HOW TO COMPLETE THIS TASK
Scan the data below and copy each line where "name" occurs.

[Collected data]

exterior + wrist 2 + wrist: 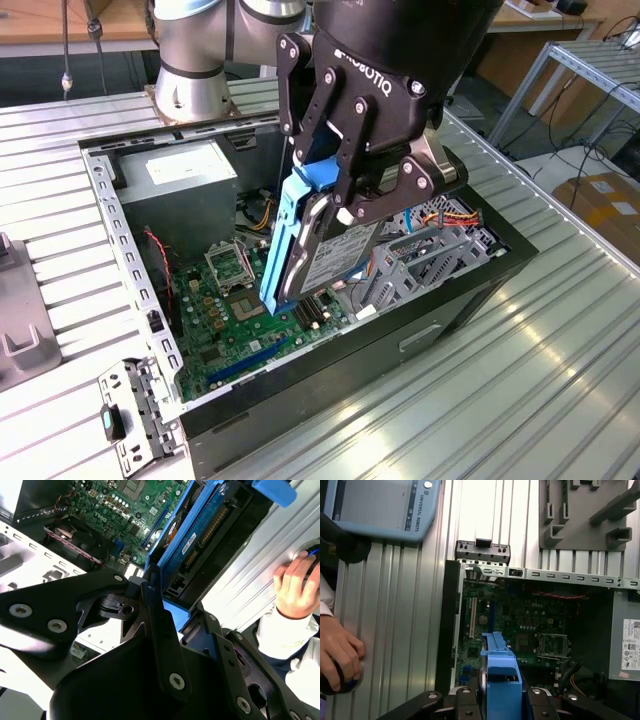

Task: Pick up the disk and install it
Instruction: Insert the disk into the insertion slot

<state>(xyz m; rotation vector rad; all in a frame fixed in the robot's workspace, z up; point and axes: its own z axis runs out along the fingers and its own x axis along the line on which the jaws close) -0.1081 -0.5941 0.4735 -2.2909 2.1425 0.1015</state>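
Note:
The disk, a grey-metal drive in a light-blue carrier, hangs on edge and tilted over the open computer case. My gripper is shut on its upper part, one black finger on each flat side. The disk's lower end is above the green motherboard, just to the exterior view's left of the grey drive cage. In the second wrist view the disk runs away from the gripper toward the case. In the first wrist view its blue carrier edge rises from the gripper.
A silver power supply fills the case's far corner, with loose wires beside the cage. A detached bracket lies at the case's near corner. A person's hand rests on the ribbed table near a pendant. A grey fixture sits beyond the case.

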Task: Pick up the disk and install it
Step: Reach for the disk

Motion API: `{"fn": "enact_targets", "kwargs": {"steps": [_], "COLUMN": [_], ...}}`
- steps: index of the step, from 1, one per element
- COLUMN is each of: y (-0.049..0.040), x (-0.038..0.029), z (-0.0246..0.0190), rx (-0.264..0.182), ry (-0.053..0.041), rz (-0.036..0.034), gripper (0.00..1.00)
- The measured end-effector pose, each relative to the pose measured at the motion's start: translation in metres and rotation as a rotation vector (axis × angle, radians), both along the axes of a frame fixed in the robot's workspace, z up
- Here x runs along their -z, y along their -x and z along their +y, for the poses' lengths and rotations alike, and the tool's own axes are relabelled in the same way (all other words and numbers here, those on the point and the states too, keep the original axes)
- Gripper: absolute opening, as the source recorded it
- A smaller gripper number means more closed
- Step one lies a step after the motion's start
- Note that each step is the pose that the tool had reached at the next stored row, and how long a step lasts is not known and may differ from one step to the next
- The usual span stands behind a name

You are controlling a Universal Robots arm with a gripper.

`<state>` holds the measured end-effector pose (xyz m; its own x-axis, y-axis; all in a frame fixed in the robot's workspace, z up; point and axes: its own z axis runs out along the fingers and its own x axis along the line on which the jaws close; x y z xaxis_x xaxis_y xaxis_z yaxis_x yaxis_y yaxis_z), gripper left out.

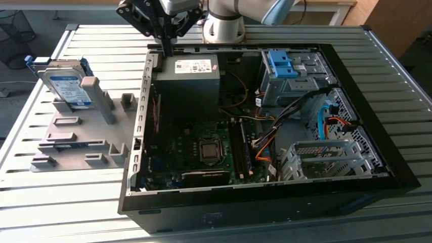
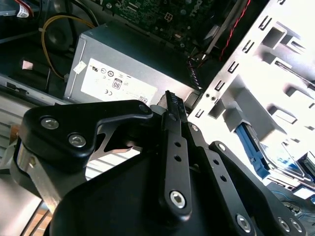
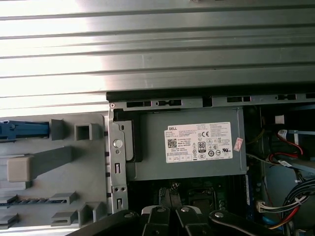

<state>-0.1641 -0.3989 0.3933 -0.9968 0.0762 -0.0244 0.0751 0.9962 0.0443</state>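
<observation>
Looks barely begun. As for the disk (image 1: 66,86): stands on edge in the grey fixture (image 1: 84,142) at the exterior view's left, outside the open computer case (image 1: 401,169), label towards the camera, blue rails along its edges, touched by nothing but its holder. As for the gripper (image 1: 166,49): hangs over the far rim of the case, just above a corner of the power supply (image 1: 190,81) (the dark grey box with the white sticker, plain in both wrist views as well), well apart from the disk. Fingers (image 2: 172,128) pressed together, with nothing clamped between them. Inside the case: a drive cage with a blue latch (image 1: 280,63) by the far wall, and a bare metal bay (image 1: 324,157) nearer the camera, neither visibly carrying the disk. So, by judgement: no pick-up made, no carrying, no seating in any bay. Both halves of the task left to do, the lifting of the disk out of its fixture and the fitting of it into the case.
</observation>
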Motion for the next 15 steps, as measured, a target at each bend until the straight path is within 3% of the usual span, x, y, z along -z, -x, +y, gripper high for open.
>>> {"fn": "enact_targets", "kwargs": {"steps": [15], "y": [0.0039], "x": [0.0001], "z": [0.0], "rx": [0.0], "ry": [0.0], "rz": [0.0], "gripper": [0.11]}}
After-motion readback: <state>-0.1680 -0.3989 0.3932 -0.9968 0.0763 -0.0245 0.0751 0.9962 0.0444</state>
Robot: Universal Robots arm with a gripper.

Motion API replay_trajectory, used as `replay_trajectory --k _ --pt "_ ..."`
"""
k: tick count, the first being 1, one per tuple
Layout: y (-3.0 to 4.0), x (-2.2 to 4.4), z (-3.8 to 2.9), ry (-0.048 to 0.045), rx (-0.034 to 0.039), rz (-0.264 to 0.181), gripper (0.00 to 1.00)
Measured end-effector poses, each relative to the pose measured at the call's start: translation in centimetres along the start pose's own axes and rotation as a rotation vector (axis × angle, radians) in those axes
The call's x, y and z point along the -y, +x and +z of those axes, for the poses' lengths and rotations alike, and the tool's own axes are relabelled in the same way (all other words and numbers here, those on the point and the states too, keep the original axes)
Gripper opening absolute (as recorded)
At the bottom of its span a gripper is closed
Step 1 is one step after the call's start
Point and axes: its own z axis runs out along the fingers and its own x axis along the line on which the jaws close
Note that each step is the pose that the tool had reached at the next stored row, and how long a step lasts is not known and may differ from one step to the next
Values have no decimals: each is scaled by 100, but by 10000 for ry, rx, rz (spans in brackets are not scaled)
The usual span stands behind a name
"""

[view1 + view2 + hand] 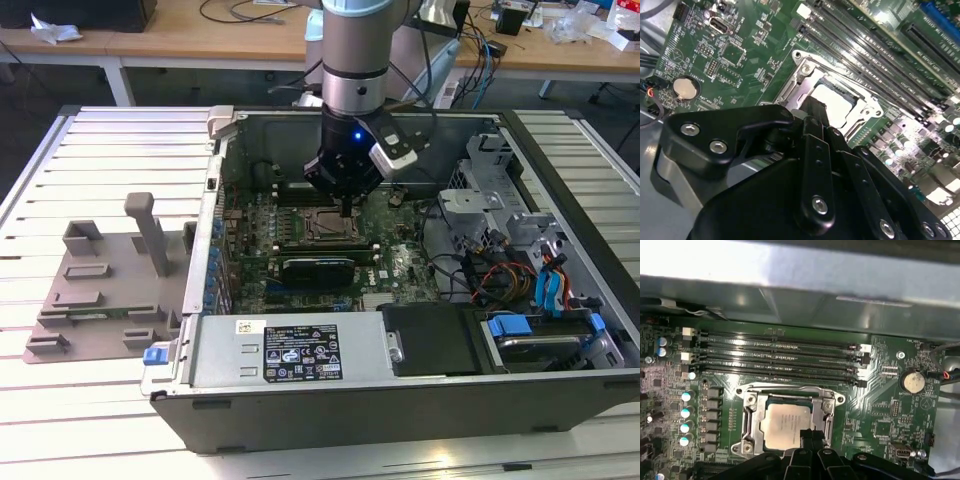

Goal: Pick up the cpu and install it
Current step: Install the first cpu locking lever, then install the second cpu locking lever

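Observation:
The cpu (782,422) is a silver square lying flat inside the metal-framed socket (747,425) on the green motherboard (395,265), within the open computer case. In the second wrist view the cpu (842,100) shows as a pale square behind the black fingers. My gripper (347,207) hangs straight down over the socket. Its fingertips (807,435) are pressed together at one edge of the cpu's top, with nothing between them. From the second wrist view the gripper (815,107) tip sits just over the chip; whether it touches the chip I cannot tell.
Long memory slots (780,355) run beside the socket, and a black card (318,268) lies on its other side. A coin battery (913,381) sits on the board. The case walls, power supply (290,350) and drive cage (500,230) ring the board. A grey fixture (110,290) stands at the exterior view's left.

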Motion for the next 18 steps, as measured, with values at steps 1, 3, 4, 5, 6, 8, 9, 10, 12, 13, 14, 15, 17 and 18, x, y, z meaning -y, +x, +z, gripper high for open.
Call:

OUTPUT FOR THIS EXERCISE
- The usual span stands behind a name
The usual span stands behind a name

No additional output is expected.